Where did the name Atco come from?

Trailhead00

Explorer
Mar 9, 2005
375
1
48
Haddonfield, NJ
Some people I work with asked me this question and I have heard a couple of different answers. One is the town was named after the Atlantic Transportation Company because the trains would roll through and people would see the name and shorten it to Atco. The other was it was an Indian word meaning place of many deer. Not sure if either one is correct. So I'm asking for help, anyone know the correct answer? Thanks.
 
Apr 6, 2004
3,613
556
Galloway
Trailhead,

Take a look at this thread:

http://forums.njpinebarrens.com/showthread.php?t=1111&highlight=alquatka

It has been suggested by some writers that ATCO is an acronym based upon Atlantic Transport Co. If such a company ever existed, it is clear it had nothing to do with the use of "Atco" as the name of this stream and as the name of the town near its head, since the name had been in existence a century before the town of Atco was created by the Richards family (Family Empire in Jersey Iron, p 55); Boyer's Place Names (p 3) suggests the "railroad" may have had some connection with Atsion (which it eventually did) and the author conjures up a mythical Atsion Transport Company.
The earliest spellings suggest they were based on an Indian naming of this important stream. Prowell (p 262) states that Atco was "an Indian term for a place of many deer". It is curious that the 1953 Medford Lakes Quad shows a small tributary of the main stream, wholly within Burlington County and names it Alquatka. It originates in the West Jersey Cranberry Meadow. (See Sign Posts, p 2, where Bisbee spells it Alquatqua.)
 

Ben Ruset

Administrator
Site Administrator
Oct 12, 2004
7,618
1,873
Monmouth County
www.benruset.com
From Place Names of Camden County:

Waterford Twp, South of Atco-Atco Branch of Mullica River. Native American name for "clear waters." On the other hand, it has been posed as an abbreviation of Atlantic Transport Co. by NJ Public Library Commission "Origin of New Jersey Place Names," 1945.

So that tells us where the railroad myth comes from.

It's really late now so I can't do it but perhaps someone might want to look at some of the historic maps from the 1800's here and see what the stream is called.
 
Apr 6, 2004
3,613
556
Galloway
Ben,

The name of the stream is Atquatqua. I don't know where the idea of clear waters comes from. I was under the impression that atqua was the Lenape word for deer.
 

Teegate

Administrator
Site Administrator
Sep 17, 2002
25,647
8,251
Ben,

The name of the stream is Atquatqua. I don't know where the idea of clear waters comes from. I was under the impression that atqua was the Lenape word for deer.

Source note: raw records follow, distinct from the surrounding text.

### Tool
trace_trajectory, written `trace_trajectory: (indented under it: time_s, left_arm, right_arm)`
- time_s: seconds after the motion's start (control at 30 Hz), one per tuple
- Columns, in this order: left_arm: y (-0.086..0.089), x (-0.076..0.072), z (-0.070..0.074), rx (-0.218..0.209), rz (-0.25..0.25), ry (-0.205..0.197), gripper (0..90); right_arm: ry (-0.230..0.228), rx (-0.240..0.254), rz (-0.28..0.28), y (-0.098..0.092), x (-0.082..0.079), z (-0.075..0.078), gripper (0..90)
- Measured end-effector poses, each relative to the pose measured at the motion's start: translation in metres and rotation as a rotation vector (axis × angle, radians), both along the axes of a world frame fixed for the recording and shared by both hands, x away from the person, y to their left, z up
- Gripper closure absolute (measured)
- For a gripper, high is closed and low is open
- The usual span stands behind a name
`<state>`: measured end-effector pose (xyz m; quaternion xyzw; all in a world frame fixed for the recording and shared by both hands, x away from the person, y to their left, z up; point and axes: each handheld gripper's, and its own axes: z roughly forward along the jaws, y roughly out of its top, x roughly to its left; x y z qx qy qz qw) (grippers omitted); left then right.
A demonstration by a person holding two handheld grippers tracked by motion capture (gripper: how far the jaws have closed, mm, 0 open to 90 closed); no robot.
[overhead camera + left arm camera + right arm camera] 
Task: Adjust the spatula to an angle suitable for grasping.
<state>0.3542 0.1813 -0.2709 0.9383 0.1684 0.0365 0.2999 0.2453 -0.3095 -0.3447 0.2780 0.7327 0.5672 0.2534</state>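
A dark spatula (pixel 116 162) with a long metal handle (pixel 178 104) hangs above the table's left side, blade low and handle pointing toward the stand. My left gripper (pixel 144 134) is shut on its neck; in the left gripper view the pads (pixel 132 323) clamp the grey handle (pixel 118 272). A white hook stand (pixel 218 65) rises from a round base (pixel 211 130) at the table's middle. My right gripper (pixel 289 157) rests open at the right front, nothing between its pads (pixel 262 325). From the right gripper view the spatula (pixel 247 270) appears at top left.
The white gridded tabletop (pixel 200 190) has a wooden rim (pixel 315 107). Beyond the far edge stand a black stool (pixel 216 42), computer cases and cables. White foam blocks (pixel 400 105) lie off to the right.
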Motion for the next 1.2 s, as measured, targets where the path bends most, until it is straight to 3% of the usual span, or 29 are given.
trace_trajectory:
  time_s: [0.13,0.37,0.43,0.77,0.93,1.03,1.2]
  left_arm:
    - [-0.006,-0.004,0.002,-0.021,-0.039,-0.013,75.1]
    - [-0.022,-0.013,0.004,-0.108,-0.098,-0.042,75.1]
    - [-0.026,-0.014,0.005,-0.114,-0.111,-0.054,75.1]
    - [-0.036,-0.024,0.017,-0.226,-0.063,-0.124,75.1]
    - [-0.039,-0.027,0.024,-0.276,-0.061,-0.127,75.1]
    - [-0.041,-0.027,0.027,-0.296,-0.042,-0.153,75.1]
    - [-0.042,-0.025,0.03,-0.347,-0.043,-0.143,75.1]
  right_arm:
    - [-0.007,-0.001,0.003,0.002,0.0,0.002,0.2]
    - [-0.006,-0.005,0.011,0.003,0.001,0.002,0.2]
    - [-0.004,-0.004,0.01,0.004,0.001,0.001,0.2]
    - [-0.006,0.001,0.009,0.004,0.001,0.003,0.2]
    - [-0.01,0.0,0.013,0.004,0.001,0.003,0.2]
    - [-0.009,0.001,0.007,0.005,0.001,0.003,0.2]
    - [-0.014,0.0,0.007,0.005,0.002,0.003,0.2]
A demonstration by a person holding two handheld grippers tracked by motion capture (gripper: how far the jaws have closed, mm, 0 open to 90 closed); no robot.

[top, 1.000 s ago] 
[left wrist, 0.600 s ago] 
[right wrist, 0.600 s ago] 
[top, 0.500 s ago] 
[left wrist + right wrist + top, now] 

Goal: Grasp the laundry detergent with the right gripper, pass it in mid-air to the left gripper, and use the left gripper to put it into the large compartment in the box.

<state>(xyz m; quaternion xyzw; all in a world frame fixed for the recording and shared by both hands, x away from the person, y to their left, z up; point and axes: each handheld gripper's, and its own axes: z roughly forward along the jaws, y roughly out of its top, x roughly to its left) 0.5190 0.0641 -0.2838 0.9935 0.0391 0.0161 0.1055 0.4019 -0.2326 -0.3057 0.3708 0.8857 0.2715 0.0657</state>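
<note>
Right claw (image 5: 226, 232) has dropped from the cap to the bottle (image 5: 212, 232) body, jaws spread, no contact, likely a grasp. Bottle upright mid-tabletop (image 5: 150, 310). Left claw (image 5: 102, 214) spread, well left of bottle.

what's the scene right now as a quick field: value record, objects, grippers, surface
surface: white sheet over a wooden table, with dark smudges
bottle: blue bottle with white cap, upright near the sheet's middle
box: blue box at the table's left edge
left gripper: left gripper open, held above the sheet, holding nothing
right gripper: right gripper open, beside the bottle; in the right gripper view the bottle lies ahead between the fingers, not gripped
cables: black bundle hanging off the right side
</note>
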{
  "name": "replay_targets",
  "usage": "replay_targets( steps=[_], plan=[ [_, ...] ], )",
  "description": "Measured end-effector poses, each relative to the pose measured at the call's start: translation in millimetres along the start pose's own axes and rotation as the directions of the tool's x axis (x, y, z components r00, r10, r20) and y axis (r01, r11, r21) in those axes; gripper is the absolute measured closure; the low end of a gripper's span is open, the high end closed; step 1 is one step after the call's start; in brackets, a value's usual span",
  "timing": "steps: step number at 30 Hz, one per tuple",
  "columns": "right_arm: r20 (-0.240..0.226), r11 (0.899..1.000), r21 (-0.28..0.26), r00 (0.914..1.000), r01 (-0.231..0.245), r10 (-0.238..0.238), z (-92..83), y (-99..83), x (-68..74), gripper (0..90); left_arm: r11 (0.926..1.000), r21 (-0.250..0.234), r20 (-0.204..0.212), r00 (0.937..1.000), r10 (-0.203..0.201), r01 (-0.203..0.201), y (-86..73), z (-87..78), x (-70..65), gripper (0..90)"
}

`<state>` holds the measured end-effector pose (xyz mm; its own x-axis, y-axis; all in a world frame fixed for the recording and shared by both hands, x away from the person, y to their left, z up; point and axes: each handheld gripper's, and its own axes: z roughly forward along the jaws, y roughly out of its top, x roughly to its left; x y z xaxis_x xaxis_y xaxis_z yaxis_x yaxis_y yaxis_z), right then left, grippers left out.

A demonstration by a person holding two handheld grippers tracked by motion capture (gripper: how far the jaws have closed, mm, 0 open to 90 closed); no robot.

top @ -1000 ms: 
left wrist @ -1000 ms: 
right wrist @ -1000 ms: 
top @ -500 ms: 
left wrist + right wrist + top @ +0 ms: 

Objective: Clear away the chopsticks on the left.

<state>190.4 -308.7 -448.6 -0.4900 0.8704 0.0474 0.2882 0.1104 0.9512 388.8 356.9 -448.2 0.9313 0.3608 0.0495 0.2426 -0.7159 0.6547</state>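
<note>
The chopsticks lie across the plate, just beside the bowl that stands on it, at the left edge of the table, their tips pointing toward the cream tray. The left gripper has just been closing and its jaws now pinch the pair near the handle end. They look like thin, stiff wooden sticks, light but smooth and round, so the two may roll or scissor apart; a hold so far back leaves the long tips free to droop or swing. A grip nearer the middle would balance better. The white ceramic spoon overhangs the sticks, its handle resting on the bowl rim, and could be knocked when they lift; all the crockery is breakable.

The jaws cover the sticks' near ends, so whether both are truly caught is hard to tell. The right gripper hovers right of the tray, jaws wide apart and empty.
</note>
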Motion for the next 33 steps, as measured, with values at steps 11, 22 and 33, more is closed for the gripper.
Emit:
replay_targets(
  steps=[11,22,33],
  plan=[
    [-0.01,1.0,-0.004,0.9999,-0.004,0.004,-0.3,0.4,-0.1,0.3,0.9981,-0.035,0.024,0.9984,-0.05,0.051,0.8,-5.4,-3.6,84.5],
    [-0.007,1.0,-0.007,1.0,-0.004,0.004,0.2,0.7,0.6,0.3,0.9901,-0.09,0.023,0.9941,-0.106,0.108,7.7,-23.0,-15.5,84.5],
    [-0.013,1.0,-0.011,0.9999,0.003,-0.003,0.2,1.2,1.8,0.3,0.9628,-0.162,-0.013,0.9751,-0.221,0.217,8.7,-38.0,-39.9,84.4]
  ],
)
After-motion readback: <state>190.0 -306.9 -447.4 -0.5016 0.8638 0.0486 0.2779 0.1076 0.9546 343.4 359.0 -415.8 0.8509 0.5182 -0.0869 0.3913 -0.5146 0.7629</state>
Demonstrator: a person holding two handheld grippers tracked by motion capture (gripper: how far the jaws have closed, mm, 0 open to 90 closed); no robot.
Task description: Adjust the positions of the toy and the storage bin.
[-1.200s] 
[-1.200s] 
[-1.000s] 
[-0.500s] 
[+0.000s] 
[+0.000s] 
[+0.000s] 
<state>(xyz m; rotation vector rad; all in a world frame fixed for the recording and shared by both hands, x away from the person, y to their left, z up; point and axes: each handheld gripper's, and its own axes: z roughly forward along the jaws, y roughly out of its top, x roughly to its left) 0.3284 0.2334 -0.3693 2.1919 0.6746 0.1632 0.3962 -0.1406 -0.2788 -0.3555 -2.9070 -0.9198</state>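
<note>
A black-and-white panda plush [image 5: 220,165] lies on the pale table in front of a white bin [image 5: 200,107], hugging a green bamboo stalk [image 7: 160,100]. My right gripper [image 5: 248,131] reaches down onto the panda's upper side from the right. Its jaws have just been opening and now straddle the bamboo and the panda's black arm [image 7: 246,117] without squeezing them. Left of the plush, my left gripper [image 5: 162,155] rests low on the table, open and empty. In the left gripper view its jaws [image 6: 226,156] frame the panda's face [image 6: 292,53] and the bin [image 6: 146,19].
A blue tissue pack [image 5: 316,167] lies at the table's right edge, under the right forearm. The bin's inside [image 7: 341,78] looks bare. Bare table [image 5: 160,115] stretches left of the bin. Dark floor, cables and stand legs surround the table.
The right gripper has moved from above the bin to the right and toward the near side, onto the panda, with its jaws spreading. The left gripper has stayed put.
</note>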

The actual spelling according to the topo map is Atquatka. There is a k and not a u. And that may actually be an "L" and not a "t" in the below map making my spelling of it wrong.

http://www.topozone.com/map.asp?lat=39.79278&lon=-74.81801&datum=nad27&u=4&layer=DRG&size=m&s=25


Here are some photo's along that stream in Atco when Rob and I hiked it.

http://teegate.njpinebarrens.com/atquatka/IMG_5295.JPG


http://teegate.njpinebarrens.com/atquatka/savanah.JPG


Guy
 
Apr 6, 2004
3,613
556
Galloway
Nice pictures, Guy. I've yet to prod around that stream.

You know how it is with these streams. Dozens of spelling variations. I'd be willing to bet that the "L" crept in there at some point by way of a misreading. In any case, it is interesting that doubling a word is common in the Lenape Language (atqua-atqua; wa-wa). Perhaps a pluralization device?